A MET is a physiological measure expressing the energy cost of physical activities. One MET is defined as the energy expended while sitting quietly at rest (equivalent to burning roughly 1 kcal per kg of body weight per hour). An activity with a MET value of 6.0 means you are burning six times the energy you would burn at rest.

The standard formula is: Calories Burned = MET * Weight (kg) * (Duration in minutes / 60). For example, running at a moderate pace has a MET of 9.8. If an 80kg individual runs for 30 minutes, they will burn: 9.8 * 80 * (30/60) = 392 calories.

One gram of body fat tissue stores roughly 7.7 calories (equivalent to 7,700 kcal per kg, or 3,500 kcal per pound). To estimate fat burned, the calculator divides the total calories burned by 7.7 (or 3,500 for pounds). Note that actual physiological fat loss depends on your cumulative daily caloric balance, not just calories burned during a single workout.

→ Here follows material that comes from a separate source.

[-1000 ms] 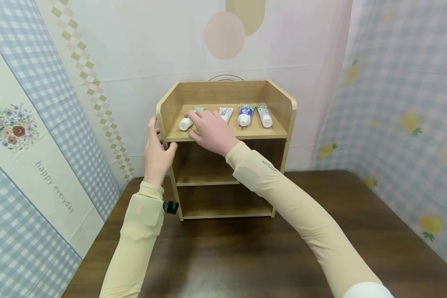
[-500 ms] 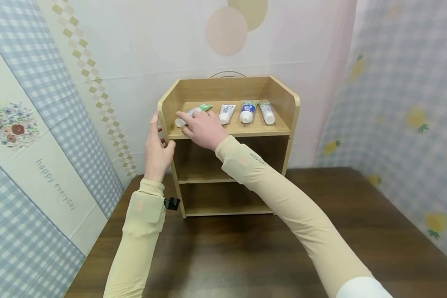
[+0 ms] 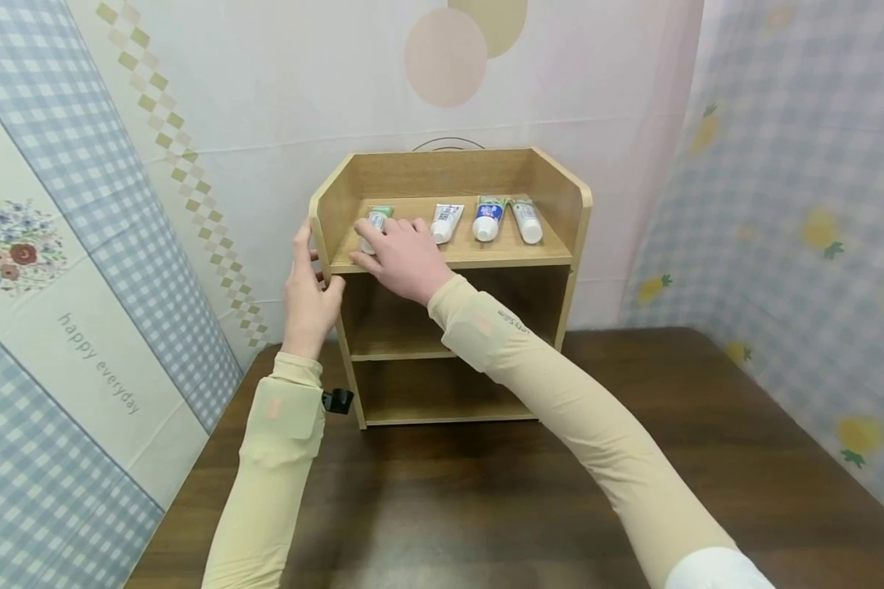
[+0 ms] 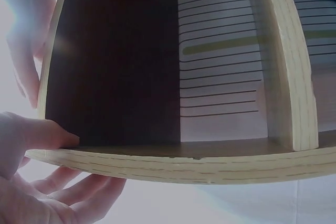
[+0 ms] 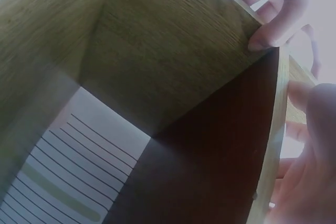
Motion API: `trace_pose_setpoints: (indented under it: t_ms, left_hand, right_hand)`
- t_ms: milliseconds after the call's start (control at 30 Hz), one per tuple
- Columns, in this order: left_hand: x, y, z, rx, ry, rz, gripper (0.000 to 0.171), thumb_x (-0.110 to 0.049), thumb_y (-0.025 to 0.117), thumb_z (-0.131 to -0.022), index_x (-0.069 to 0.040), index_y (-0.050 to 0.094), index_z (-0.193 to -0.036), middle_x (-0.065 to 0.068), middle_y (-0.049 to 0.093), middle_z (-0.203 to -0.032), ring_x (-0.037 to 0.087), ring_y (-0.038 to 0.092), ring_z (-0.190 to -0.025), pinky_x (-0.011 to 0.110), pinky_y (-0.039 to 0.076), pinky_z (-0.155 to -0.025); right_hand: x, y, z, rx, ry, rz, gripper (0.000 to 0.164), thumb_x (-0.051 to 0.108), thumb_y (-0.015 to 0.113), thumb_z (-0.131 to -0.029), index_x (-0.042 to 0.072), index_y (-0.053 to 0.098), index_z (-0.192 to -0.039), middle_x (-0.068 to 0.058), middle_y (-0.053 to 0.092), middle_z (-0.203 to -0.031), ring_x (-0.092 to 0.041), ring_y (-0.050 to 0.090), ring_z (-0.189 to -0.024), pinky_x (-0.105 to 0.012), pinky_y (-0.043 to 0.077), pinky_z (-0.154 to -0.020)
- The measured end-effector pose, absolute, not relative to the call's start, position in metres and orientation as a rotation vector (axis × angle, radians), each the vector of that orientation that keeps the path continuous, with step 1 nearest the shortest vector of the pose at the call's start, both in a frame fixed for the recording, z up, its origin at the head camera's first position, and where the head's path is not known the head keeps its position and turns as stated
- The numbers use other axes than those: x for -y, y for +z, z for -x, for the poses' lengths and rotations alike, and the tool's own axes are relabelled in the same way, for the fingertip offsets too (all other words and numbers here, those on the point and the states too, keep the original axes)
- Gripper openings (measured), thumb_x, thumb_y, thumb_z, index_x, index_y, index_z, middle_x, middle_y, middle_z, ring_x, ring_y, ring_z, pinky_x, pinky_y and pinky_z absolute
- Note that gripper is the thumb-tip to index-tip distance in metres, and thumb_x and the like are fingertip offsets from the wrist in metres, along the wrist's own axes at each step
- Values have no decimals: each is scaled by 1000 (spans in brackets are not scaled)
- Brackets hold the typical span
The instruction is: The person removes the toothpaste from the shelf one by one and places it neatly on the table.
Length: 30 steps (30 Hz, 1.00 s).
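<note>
A small wooden shelf unit [image 3: 453, 266] stands on the table. My left hand [image 3: 312, 298] grips the front of its left side panel, thumb [image 4: 50, 134] inside and fingers outside. On the top board, my right hand [image 3: 407, 258] holds a white-and-green toothpaste tube [image 3: 378, 215] at its near end, which the fingers mostly hide. To the right of that hand lie a white toothpaste tube [image 3: 446, 222], a blue-and-white one [image 3: 488, 218] and another white one [image 3: 526, 221], caps facing me. In the right wrist view, my right hand [image 5: 310, 156] shows beyond the board's edge.
Raised side and back panels [image 3: 442, 173] border the top board. Two lower compartments [image 3: 405, 393] open toward me. The dark wooden table [image 3: 442, 507] extends in front, and patterned cloth [image 3: 280, 82] hangs behind and on both sides.
My right hand has shifted left and closed on the leftmost tube. That tube, slanted half a second ago, has turned to point more straight back. My left hand stays on the side panel.
</note>
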State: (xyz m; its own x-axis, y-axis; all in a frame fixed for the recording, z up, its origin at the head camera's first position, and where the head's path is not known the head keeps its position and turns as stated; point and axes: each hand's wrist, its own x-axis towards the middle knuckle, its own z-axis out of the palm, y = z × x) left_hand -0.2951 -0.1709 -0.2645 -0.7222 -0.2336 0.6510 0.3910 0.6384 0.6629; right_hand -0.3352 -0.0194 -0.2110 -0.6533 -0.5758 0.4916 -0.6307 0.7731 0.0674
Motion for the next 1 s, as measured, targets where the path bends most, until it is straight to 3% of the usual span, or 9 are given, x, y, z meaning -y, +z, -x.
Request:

Physical intensity is defined by MET values. Light intensity activities have METs less than 3.0 (e.g. slow walking, sitting). Moderate intensity activities range from 3.0 to 6.0 METs (e.g. brisk walking, yoga, cleaning). Vigorous intensity activities have METs greater than 6.0 (e.g. running, lap swimming, heavy weight lifting).

Powering physical movement requires muscle force to transport weight. A heavier individual requires more muscular energy and oxygen consumption to move their body over a given distance or duration, resulting in a higher total calorie burn for the same physical activity compared to a lighter person.